O advogado-geral da União, Jorge Messias, indicou que as emendas Pix, embora ainda em processo inicial de adaptação, vêm sendo incorporadas a um novo modelo com maior controle e participação do Executivo. Ele ressaltou que a Lei Complementar nº 210/2024 trouxe avanços importantes, como a exigência de indicar objeto e valor das transferências e a atribuição de fiscalização ao TCU.
Segundo Messias, essas mudanças representam “uma maior abertura ao envolvimento do Poder Executivo no processo de indicação”, especialmente por meio da definição prévia de projetos estruturantes e da exigência de planos de trabalho antes da liberação dos recursos.
Representando a Transparência Internacional, Guilherme France afirmou que “não são inéditas ou tampouco surpreendentes as consequências nefastas da tomada de controle do orçamento público por parlamentares, sem adequada transparência e respeito a critérios técnicos”. Segundo ele, o Brasil está seguindo “um caminho marcado por escândalos, corrupção e desperdício que outros tantos países já trilharam”.
Ao abordar os impactos nos níveis estadual e municipal, France defendeu que as determinações do STF sobre transparência e rastreabilidade das emendas Pix também sejam aplicadas a estados e municípios: “Entenderíamos que seria salutar que fosse explicitada a aplicação das determinações desta Corte, pelo menos no que se refere às emendas Pix, para estados e municípios”.
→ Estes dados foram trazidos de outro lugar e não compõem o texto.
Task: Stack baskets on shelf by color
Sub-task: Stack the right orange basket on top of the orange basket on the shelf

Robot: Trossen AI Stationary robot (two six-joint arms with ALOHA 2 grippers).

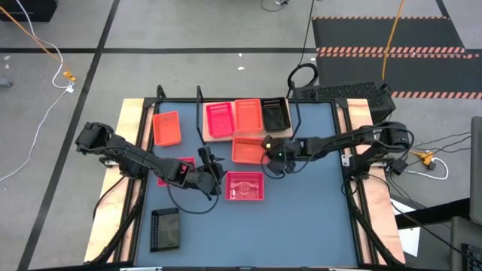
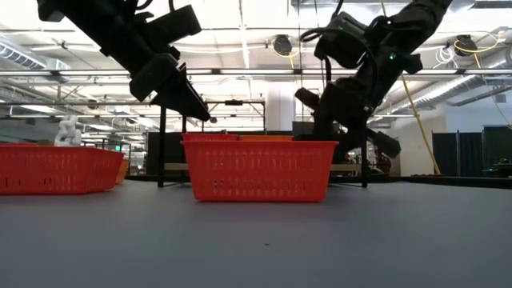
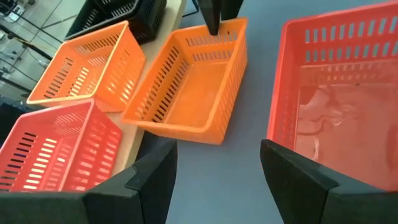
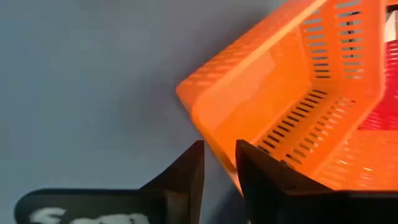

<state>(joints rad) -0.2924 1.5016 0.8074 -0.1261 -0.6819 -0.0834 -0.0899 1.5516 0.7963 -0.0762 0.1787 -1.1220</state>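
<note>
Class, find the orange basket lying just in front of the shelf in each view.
High: the orange basket is at centre.
Low: cannot tell; the red basket blocks that spot.
Left wrist: upper middle.
Right wrist: upper right.
Landmark: the red basket, its neighbour in the high and left wrist views.

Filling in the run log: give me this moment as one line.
right gripper: fingers on orange basket rim | left gripper: open, empty | shelf: three baskets
</note>
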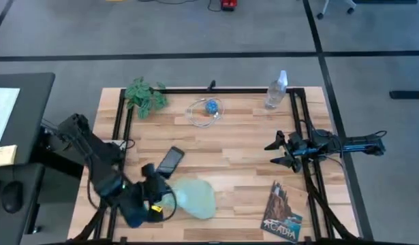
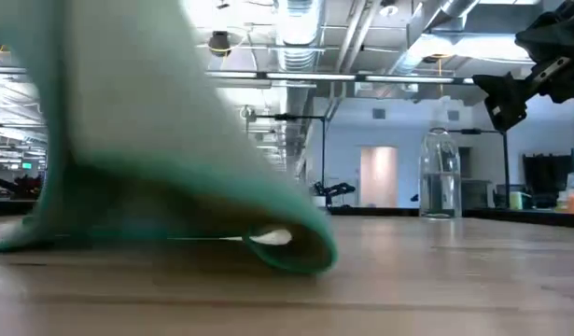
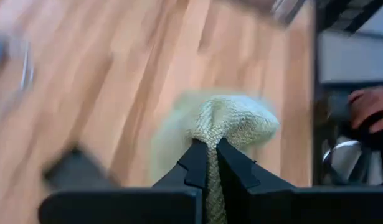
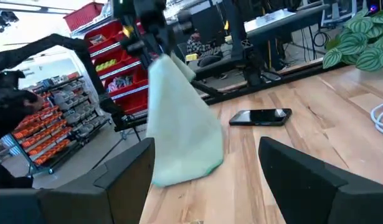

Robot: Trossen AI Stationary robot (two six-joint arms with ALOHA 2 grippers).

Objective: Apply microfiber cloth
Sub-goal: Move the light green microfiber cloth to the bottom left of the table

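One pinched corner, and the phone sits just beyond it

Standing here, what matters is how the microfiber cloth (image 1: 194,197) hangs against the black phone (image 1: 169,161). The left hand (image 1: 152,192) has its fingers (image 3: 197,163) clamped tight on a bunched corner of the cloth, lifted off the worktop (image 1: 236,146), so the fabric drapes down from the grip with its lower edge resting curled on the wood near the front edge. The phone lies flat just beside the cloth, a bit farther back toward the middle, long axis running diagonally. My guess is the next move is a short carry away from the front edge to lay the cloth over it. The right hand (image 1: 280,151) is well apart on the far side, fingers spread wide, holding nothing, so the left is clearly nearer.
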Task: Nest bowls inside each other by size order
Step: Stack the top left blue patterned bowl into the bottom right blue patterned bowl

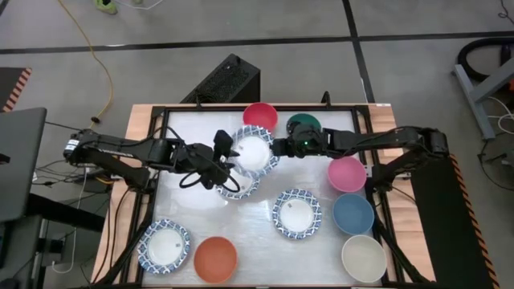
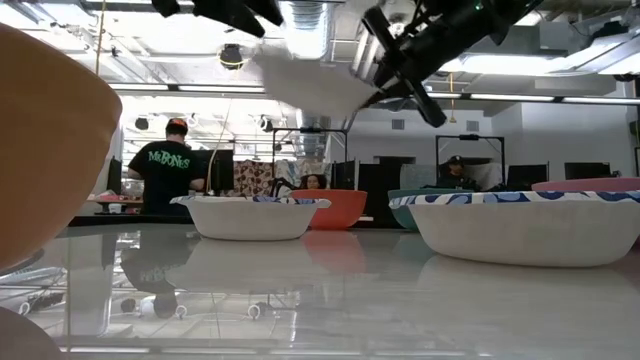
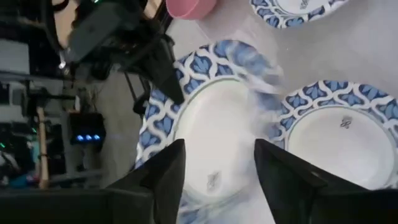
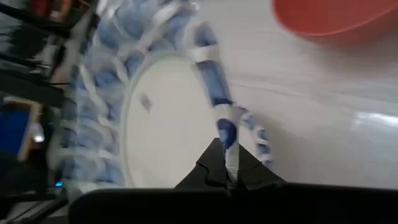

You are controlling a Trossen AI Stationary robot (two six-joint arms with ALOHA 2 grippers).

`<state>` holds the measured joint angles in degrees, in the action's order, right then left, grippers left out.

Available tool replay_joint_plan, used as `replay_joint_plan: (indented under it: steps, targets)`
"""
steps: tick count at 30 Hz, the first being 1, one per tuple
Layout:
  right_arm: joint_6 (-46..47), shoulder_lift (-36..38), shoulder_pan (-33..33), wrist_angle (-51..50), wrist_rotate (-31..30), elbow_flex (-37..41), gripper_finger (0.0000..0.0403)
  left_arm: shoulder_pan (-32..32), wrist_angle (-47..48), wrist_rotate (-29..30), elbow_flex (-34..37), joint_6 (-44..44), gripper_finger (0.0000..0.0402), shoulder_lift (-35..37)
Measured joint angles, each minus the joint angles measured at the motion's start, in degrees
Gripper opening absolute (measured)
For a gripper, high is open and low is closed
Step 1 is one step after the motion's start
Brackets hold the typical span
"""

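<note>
A blue-and-white patterned bowl (image 1: pixel 255 151) hangs in the air over the table's far middle, tilted. My right gripper (image 1: pixel 279 147) is shut on its right rim. My left gripper (image 1: pixel 227 152) stands open at the bowl's left rim, with the rim (image 3: pixel 211 180) showing between its spread fingers. Just below and nearer, a second patterned bowl (image 1: pixel 237 186) rests on its base on the table. In the low view the lifted bowl (image 2: pixel 310 75) is blurred, high above the tabletop, with my right gripper (image 2: pixel 400 60) at its right side. My right gripper pinches the lifted bowl's rim (image 4: pixel 225 140) between its two fingers, one inside the bowl and one outside. It comes from the table's right, slanting down. The bowl is clear of the table and tilted. My left gripper: I cannot tell whether its open fingers (image 3: pixel 166 171) touch the rim.
Red (image 1: pixel 259 115) and teal (image 1: pixel 303 124) bowls stand at the far edge. Pink (image 1: pixel 346 173), blue (image 1: pixel 353 213) and cream (image 1: pixel 363 258) bowls line the right side. An orange bowl (image 1: pixel 215 258) and two more patterned bowls (image 1: pixel 164 246) (image 1: pixel 297 213) sit nearer.
</note>
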<state>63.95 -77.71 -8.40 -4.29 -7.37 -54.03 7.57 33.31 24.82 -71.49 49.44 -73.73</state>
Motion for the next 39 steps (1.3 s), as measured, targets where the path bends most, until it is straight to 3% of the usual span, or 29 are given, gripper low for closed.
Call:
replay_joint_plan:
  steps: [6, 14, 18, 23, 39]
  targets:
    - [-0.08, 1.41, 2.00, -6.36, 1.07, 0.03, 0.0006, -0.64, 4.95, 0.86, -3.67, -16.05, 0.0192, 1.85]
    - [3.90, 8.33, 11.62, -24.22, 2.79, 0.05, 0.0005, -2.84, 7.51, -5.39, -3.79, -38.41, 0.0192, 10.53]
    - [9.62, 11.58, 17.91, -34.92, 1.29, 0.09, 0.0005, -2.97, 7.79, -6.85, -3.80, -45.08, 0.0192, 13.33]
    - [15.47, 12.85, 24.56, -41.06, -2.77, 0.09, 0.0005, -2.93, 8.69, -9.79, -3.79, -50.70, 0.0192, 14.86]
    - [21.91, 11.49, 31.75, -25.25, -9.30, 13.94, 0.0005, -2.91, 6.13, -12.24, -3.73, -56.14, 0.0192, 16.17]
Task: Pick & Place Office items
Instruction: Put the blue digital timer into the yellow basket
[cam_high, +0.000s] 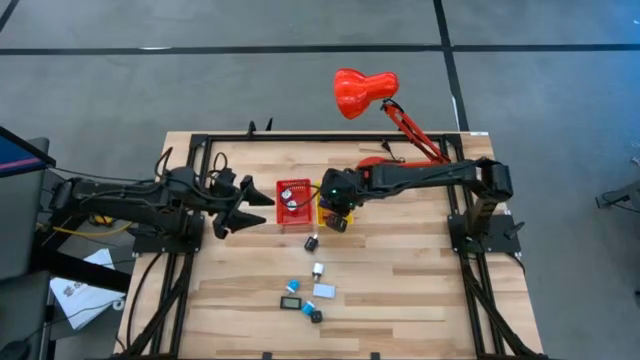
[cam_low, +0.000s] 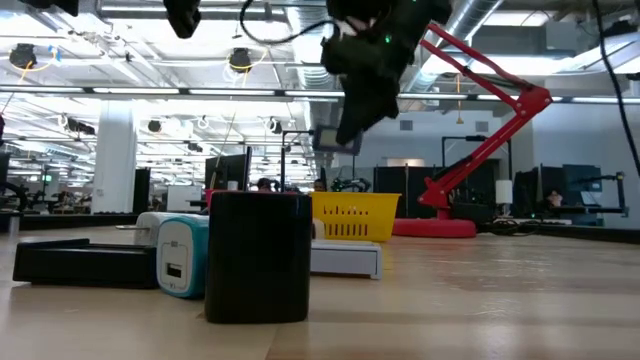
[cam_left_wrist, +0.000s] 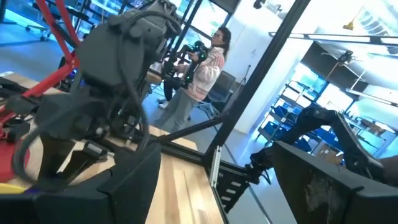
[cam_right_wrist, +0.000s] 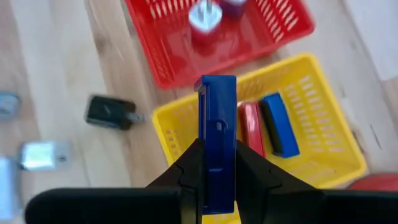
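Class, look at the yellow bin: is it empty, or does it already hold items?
Not empty. The right wrist view shows a red piece and a blue piece lying side by side inside the yellow bin.

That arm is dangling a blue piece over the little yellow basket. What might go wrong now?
The right gripper pinches the blue piece upright above the yellow bin, near its rim. Dropped here, it might catch the rim and tumble onto the table, or land on the red piece and blue piece inside and bounce.
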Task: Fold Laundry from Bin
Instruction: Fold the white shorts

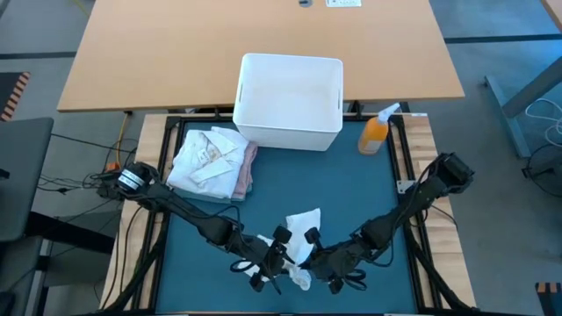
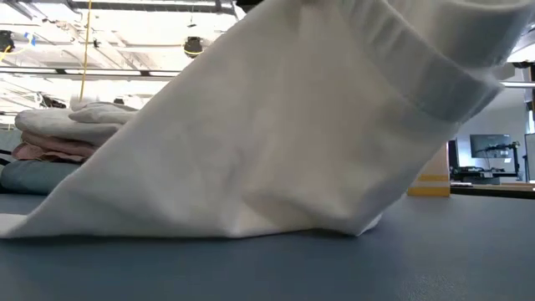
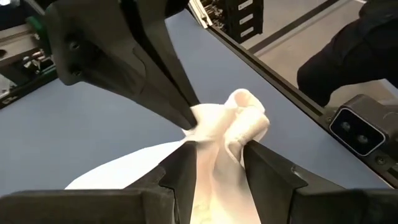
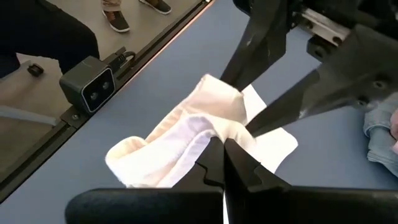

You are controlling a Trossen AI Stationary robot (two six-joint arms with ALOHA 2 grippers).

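On the teal counter (image 1: 351, 193), we are pinching the white cloth (image 1: 303, 230) with the clenched right hand (image 1: 316, 260); the left hand (image 1: 274, 260) is parting around it. Keep edges aligned.

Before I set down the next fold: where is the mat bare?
Bare mat lies between the stack, the bin and the bottle. The near edge is crowded: both hands, left and right, meet on the white cloth.

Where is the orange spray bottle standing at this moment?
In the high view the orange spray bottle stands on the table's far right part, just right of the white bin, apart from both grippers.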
Já o advogado da Câmara dos Deputados, Jules Michelet Pereira, defendeu as emendas parlamentares como instrumento legítimo de participação no orçamento público, especialmente as de caráter impositivo. Ele também rebateu a ideia de que as emendas substituem o financiamento eleitoral. “Me chama muita atenção o argumento de que as emendas substituem alguma espécie de financiamento eleitoral. Esse problema, na verdade, é muito mais grave no Poder Executivo”, afirmou. Para ele, a questão deve ser enfrentada por meio de mudanças na legislação eleitoral, e não na orçamentária.
Posteriormente, o procurador do MP de São Paulo Roberto Livianu, presidente do Instituto Não Aceito Corrupção (INAC), criticou o enfraquecimento das funções institucionais provocado pelo uso excessivo e descontrolado das emendas parlamentares. “Rasga-se a Constituição com a prevalência de interesses paroquiais pela política do compadrio em detrimento do interesse público”, afirmou.
Para Livianu, ao assumir o papel de definir diretamente os gastos da União, o Congresso compromete sua função fiscalizadora e rompe com o equilíbrio entre os Poderes. “Se o Congresso passa a exercer a função do Executivo, determinando gastos, perde a legitimidade para fiscalizar. Isto tumultuou todo o processo, daí a inconstitucionalidade desta hipertrofia das emendas parlamentares e secretas”, argumentou. Ele ainda citou o exemplo do Chile, onde o Parlamento não pode aumentar despesas no orçamento, apenas reduzi-las ou rejeitá-las.
Um caminho sem volta
Na audiência, a Abraji reforçou que a transparência orçamentária é condição indispensável para o exercício do jornalismo e para o pleno acesso da sociedade à informação. “É preciso que fique claro que a transparência é um caminho sem volta. O Brasil ainda está construindo essa cultura, mas em algum momento ela vai precisar se instalar no país”, afirmou a presidente.
Foto: Rosinei Coutinho/STF
A associação alertou ainda para a dimensão do problema, destacando que mesmo jornalistas especializados têm enfrentado dificuldades para acompanhar o uso dos recursos públicos. “Se os jornalistas que estão muito atentos ao orçamento federal não estão conseguindo rastrear esse dinheiro, imaginamos que os profissionais que atuam em estados e municípios terão ainda mais dificuldade para conseguir acompanhar esse dinheiro”, reiterou Katia.